Zhonghua Yi Xue Za Zhi. 2026 Jun 9;106(21):2091-2095. doi: 10.3760/cma.j.cn112137-20260323-00777.
ABSTRACT
Diabetes-related cardiovascular diseases carry high rates of disability and mortality, and their medical costs are prohibitively expensive. Shifting management upstream is imperative. The risk of cardiovascular and cerebrovascular diseases in diabetic populations exists prior to the onset of diabetes. Can lifestyle interventions targeting the prevention of diabetes in people with pre-diabetes also extend to reducing cardiovascular risk? The Daqing Diabetes Prevention Study (DQDPOS) in China provided a definitive answer, though regrettably, this was not corroborated by comparable studies in the United States.
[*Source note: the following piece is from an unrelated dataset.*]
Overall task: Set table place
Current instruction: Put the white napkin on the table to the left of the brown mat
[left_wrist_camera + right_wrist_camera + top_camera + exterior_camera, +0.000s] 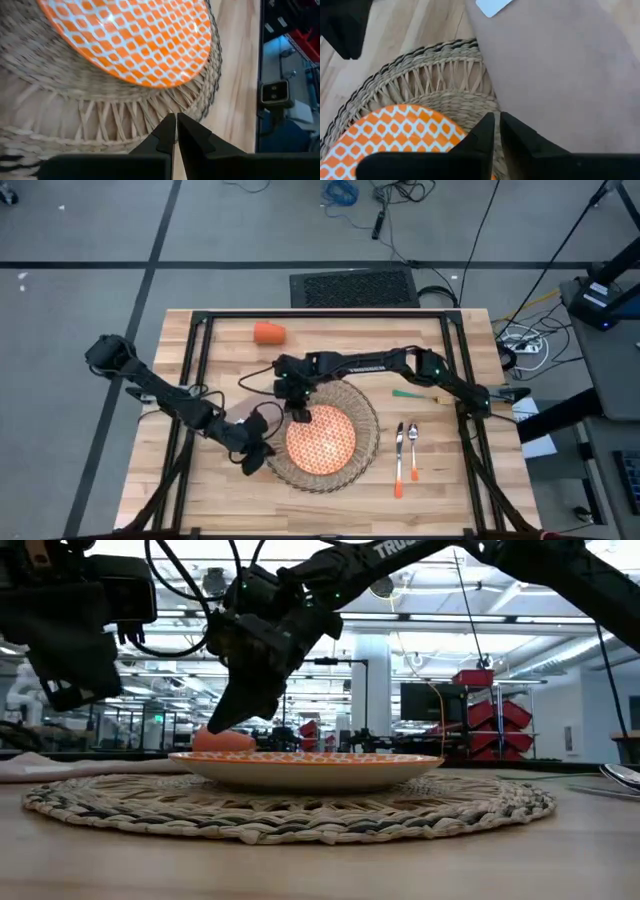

Consequently, this has prevented the cardiovascular and diabetes communities from reaching consensus regarding early intervention strategies for cardiovascular disease. By 2024, the European Cardiovascular Community still did not include prediabetes in its cardiovascular disease management population. By late 2025, two landmark studies from China and the United States of America (DQDPOS and DPPOS) reported that individuals with prediabetes who achieved normal blood glucose levels experienced a substantial reduction in the risk of heart failure and cardiovascular mortality compared to those who did not normalize plasma glucose levels. It is hoped this new finding will spur the cardiovascular community to develop more proactive strategies for intensifying glycaemia control in prediabetic populations to reduce cardiovascular risk. Given the prediabetic population in China exceeding 300 million, effective cardiovascular risk management in this population would benefit the reduction of cardiovascular risk across the entire population.